→ **TASK BRIEF**:
Reproduce each line of the entries that carries "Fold".

→ **EXERCISE DATA**:
*** Begin section ***

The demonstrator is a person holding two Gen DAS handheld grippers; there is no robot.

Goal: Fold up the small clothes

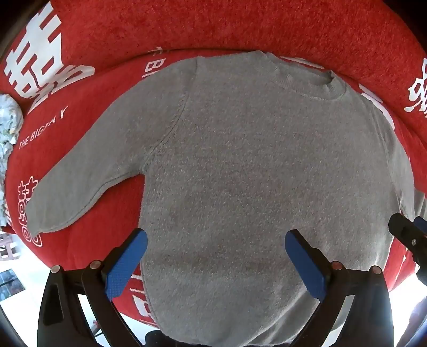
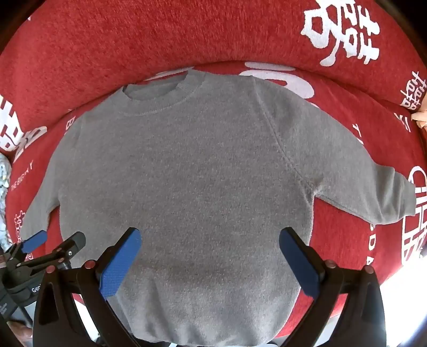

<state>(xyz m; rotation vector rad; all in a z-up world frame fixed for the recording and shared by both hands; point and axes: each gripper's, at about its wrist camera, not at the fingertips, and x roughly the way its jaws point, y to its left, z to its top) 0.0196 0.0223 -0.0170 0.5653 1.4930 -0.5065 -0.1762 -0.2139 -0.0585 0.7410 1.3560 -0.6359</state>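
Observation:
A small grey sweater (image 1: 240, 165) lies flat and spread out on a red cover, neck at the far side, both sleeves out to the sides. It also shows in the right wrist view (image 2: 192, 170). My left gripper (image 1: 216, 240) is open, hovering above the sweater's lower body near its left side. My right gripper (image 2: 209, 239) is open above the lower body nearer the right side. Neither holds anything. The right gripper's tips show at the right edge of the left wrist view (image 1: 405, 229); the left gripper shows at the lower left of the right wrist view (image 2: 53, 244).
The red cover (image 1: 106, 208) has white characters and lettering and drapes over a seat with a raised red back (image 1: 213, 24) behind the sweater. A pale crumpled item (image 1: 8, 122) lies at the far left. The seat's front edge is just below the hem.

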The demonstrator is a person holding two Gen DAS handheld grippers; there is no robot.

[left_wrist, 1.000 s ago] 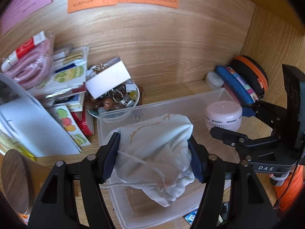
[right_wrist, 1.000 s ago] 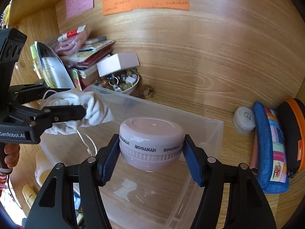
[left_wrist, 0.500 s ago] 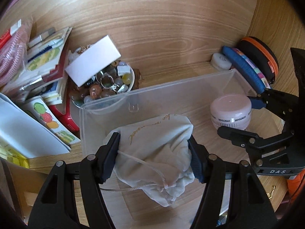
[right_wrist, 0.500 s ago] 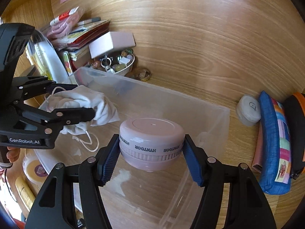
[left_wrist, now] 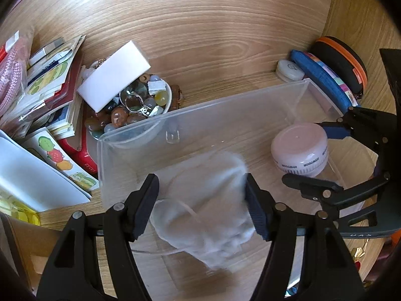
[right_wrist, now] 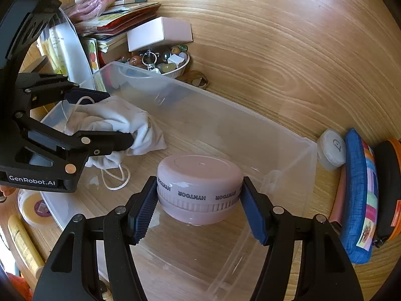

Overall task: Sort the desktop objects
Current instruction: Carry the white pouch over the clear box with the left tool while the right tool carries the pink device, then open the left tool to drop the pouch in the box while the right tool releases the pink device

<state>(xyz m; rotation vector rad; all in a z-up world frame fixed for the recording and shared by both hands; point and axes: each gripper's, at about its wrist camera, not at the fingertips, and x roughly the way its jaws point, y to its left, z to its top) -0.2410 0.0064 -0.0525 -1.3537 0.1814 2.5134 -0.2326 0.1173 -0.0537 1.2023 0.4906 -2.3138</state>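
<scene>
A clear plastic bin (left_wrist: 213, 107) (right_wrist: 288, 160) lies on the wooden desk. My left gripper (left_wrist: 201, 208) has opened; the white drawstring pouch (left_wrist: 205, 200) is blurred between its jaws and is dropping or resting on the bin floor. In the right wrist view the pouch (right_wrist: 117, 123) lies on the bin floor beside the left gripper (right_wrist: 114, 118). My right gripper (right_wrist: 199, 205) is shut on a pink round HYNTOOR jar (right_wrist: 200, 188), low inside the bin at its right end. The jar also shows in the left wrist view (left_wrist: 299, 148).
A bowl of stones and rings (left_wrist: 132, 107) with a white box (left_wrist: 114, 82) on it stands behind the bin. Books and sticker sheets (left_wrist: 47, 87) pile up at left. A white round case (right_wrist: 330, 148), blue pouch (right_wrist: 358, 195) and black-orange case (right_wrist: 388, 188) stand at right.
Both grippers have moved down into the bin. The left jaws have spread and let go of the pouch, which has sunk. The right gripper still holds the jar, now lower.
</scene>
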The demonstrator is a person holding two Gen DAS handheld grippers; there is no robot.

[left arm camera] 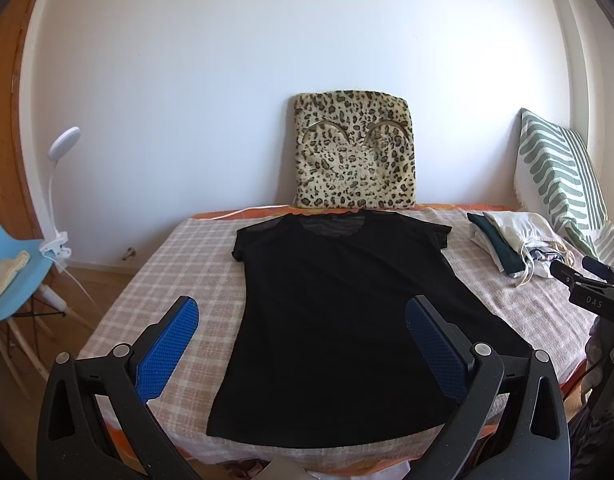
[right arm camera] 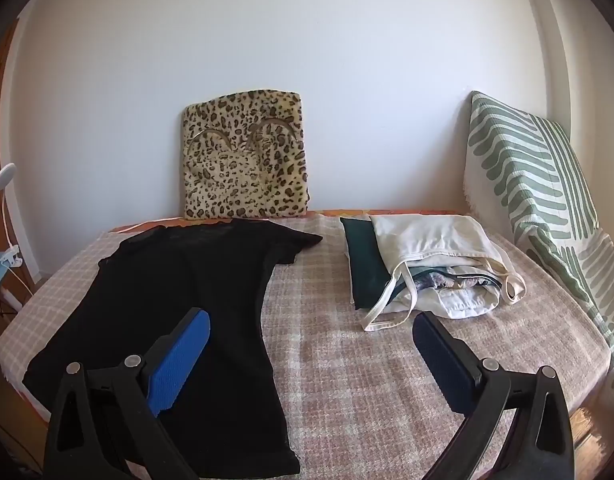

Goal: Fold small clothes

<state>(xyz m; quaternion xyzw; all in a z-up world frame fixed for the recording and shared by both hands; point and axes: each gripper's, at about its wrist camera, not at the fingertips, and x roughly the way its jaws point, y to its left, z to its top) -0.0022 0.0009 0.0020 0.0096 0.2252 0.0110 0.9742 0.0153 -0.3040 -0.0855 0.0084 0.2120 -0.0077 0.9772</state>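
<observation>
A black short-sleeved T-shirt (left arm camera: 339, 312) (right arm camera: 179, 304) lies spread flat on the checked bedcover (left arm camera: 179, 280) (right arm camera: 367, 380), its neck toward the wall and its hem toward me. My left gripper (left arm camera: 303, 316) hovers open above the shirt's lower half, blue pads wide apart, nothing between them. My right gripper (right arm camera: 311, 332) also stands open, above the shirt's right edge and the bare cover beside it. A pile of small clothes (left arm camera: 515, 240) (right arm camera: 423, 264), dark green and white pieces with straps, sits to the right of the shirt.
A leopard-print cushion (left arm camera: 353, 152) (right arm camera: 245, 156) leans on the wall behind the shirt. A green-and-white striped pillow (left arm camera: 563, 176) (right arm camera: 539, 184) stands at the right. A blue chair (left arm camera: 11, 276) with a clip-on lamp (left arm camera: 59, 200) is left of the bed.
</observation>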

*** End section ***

→ **OUTPUT**:
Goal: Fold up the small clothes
Goal: Fold small clothes

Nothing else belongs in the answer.